Your objective → Reproduce what is written in the records below exactly, and leave out the images.

Input material →

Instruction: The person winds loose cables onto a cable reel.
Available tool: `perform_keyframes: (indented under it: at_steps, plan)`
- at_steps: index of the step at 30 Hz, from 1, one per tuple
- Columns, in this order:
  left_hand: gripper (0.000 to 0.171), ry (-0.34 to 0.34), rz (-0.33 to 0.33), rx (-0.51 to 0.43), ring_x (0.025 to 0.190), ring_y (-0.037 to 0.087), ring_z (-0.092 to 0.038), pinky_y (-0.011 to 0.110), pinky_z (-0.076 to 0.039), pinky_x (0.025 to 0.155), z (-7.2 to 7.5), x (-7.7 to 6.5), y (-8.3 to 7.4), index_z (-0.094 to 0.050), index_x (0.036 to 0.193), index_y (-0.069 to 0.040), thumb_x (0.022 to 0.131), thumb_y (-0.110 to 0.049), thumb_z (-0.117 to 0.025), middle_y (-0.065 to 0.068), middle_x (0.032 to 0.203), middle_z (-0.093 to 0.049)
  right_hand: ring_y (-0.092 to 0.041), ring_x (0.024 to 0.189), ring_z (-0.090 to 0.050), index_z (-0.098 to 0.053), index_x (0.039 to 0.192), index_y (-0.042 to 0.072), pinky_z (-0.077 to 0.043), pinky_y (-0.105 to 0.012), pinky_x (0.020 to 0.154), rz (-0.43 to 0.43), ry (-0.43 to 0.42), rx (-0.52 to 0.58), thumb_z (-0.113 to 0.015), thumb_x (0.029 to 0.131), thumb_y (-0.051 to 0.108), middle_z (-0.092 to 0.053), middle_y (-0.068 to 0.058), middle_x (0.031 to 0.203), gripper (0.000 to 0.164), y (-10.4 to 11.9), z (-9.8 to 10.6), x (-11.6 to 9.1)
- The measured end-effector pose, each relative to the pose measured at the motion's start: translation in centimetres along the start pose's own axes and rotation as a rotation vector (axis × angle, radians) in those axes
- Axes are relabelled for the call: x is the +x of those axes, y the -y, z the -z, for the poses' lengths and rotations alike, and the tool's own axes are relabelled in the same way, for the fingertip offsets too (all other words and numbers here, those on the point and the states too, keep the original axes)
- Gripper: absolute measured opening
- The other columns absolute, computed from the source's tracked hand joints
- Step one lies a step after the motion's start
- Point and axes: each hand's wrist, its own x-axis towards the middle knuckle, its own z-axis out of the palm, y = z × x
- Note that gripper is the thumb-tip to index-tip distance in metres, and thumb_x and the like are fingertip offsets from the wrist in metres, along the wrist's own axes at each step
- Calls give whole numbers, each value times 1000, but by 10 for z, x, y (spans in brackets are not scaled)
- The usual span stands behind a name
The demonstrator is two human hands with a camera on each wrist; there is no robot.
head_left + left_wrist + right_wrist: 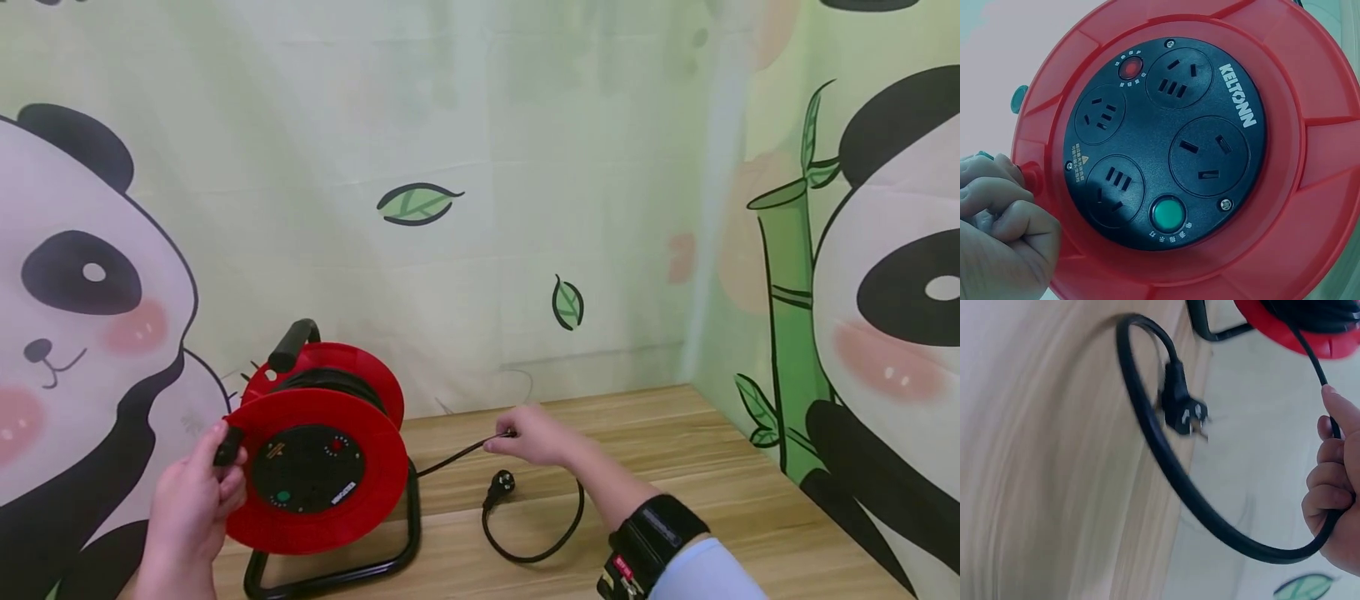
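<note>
A red cable reel (382,500) with a black socket panel (1147,144) stands at the left of the table on a black tubular frame (415,525). My left hand (197,487) grips the small black crank knob (228,446) at the near edge of its disc. Black cable (457,456) runs from the drum to my right hand (534,435), which holds it with curled fingers, as the right wrist view shows. Past that hand the cable's loose end hangs in a loop, with a plug (498,487) at its tip. Wound cable (337,382) fills part of the drum.
The wooden tabletop (637,417) reaches back to a wall hanging (480,250) printed with pandas and leaves. A black carrying handle (295,344) rises above the reel. On my right wrist sits a black strap with a device (652,542).
</note>
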Motion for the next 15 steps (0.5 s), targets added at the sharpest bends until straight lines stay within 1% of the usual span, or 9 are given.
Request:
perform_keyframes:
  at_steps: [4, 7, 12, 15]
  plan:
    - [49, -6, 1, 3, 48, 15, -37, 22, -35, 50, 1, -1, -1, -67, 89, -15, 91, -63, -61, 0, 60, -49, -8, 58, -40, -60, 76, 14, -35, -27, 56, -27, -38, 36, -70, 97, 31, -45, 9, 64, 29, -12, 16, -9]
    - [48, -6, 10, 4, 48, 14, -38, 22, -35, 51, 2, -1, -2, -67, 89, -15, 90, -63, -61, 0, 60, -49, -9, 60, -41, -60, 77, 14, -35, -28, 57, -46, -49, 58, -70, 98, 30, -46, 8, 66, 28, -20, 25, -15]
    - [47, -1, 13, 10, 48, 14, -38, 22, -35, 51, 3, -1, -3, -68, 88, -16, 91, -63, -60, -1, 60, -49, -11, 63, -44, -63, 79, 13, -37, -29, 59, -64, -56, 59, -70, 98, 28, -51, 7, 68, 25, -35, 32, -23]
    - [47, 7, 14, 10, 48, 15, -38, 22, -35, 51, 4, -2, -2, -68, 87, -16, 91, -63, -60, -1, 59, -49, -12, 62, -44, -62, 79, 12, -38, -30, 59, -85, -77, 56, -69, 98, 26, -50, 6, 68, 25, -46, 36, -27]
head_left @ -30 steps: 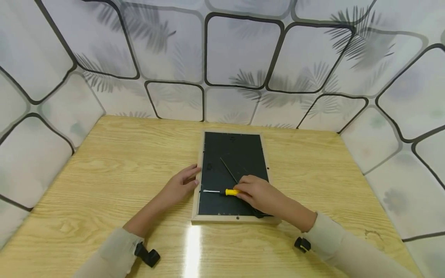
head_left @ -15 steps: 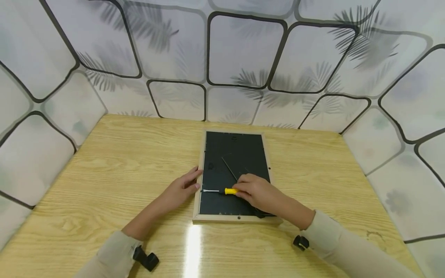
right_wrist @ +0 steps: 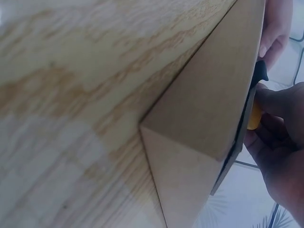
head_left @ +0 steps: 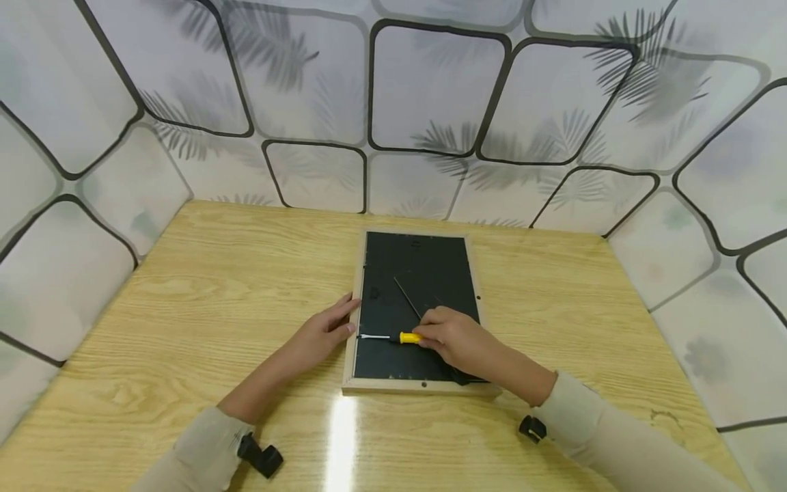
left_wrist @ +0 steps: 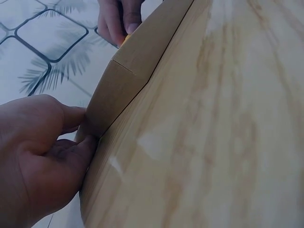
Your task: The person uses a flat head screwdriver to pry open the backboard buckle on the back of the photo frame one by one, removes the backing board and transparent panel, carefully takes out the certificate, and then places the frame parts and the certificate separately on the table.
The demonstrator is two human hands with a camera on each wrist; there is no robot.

Written response →
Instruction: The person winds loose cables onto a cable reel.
Available tool: `perform_keyframes: (indented under it: at_steps, plan)`
- at_steps: index of the step at 30 Hz, from 1, one per tuple
- Columns, in this order:
  left_hand: gripper (0.000 to 0.171), ry (-0.34 to 0.34), rz (-0.33 to 0.33), rx (-0.51 to 0.43), ring_x (0.025 to 0.190), ring_y (-0.037 to 0.087), ring_z (-0.092 to 0.038), pinky_y (-0.011 to 0.110), pinky_z (-0.076 to 0.039), pinky_x (0.025 to 0.155), z (-7.2 to 7.5), x (-7.7 to 6.5), y (-8.3 to 7.4), index_z (-0.094 to 0.050), index_x (0.036 to 0.193), index_y (-0.069 to 0.040), thumb_x (0.022 to 0.131), thumb_y (-0.110 to 0.049), thumb_z (-0.117 to 0.025), middle_y (-0.065 to 0.068), middle_x (0.032 to 0.203), middle_z (-0.093 to 0.049)
  right_hand: ring_y (-0.092 to 0.041), ring_x (0.024 to 0.189), ring_z (-0.090 to 0.050), index_z (-0.098 to 0.053), index_x (0.039 to 0.192), index_y (-0.042 to 0.072), pinky_z (-0.077 to 0.043), pinky_y (-0.105 to 0.012), pinky_x (0.020 to 0.154), rz (-0.43 to 0.43), ry (-0.43 to 0.42), rx (-0.52 to 0.58), thumb_z (-0.113 to 0.015), thumb_x (0.029 to 0.131), thumb_y (-0.051 to 0.108), middle_z (-0.092 to 0.053), middle_y (-0.068 to 0.058), middle_x (0.031 to 0.203), gripper (0.000 to 0.164), y (-10.4 to 11.9), z (-9.8 to 10.6), x (-11.6 to 9.1)
- The measured end-effector pose, each relative to the pose measured at the motion's start: translation in centimetres along the start pose's own axes and rotation as a rotation vector (axis × angle, radians) in those axes
- Axes are relabelled for the call: x is the +x of those axes, y the -y, z the -z, for the poses' lengths and rotations alike, and the tool's own axes are relabelled in the same way, for the fingertip offsets too (all other words and numbers here, those on the point and the states too, keep the original axes)
- Gripper: absolute measured opening
- The other columns absolute, computed from the source's tracked hand joints
- Step one lies a step after the motion's start
- Point and axes: each hand's wrist, its own x-axis towards the middle knuckle, its own z-axis out of the palm, y = z × x
- Note that gripper is the thumb-tip to index-tip distance in metres, and thumb_x and the like are fingertip offsets from the wrist in metres, along the wrist's own axes at each step
- Calls give whole numbers, each value times 1000, but by 10 for z, x, y (spans in brackets are not scaled)
- The usual span stands behind a name
The demonstrator is two human hands with a camera on each wrist; there is no robot.
head_left + left_wrist + right_wrist: 
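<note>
A red cable reel (382,500) with a black socket panel (1147,144) stands at the left of the table on a black tubular frame (415,525). My left hand (197,487) grips the small black crank knob (228,446) at the near edge of its disc. Black cable (457,456) runs from the drum to my right hand (534,435), which holds it with curled fingers, as the right wrist view shows. Past that hand the cable's loose end hangs in a loop, with a plug (498,487) at its tip. Wound cable (337,382) fills part of the drum.
The wooden tabletop (637,417) reaches back to a wall hanging (480,250) printed with pandas and leaves. A black carrying handle (295,344) rises above the reel. On my right wrist sits a black strap with a device (652,542).
</note>
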Motion for the next 15 steps (0.5 s), targets added at the sharpest bends until straight lines stay within 1% of the usual span, or 9 are given.
Request:
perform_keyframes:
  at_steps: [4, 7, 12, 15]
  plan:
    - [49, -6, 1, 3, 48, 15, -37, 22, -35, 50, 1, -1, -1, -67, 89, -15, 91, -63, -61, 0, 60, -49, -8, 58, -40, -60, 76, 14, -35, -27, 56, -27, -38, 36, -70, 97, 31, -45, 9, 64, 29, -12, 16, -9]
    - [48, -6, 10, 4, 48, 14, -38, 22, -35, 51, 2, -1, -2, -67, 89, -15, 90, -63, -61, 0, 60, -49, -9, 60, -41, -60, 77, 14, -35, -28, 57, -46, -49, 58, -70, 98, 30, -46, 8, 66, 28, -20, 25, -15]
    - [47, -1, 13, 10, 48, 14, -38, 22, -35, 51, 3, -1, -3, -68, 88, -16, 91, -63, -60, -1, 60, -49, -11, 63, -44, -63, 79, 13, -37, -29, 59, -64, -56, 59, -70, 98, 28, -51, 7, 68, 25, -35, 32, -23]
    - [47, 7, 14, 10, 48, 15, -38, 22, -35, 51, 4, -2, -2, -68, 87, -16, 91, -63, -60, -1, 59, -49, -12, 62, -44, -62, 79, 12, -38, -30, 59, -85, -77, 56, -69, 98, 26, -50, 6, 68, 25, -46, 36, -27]
head_left @ -30 steps: 
head_left @ -15 steps: 
right_wrist @ +0 steps: 
head_left @ +0 steps: 
left_wrist @ +0 steps: 
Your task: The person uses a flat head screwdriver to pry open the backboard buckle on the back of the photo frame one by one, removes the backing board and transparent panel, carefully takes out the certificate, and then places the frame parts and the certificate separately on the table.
The demonstrator is two human hands with a camera on each wrist; there is no robot.

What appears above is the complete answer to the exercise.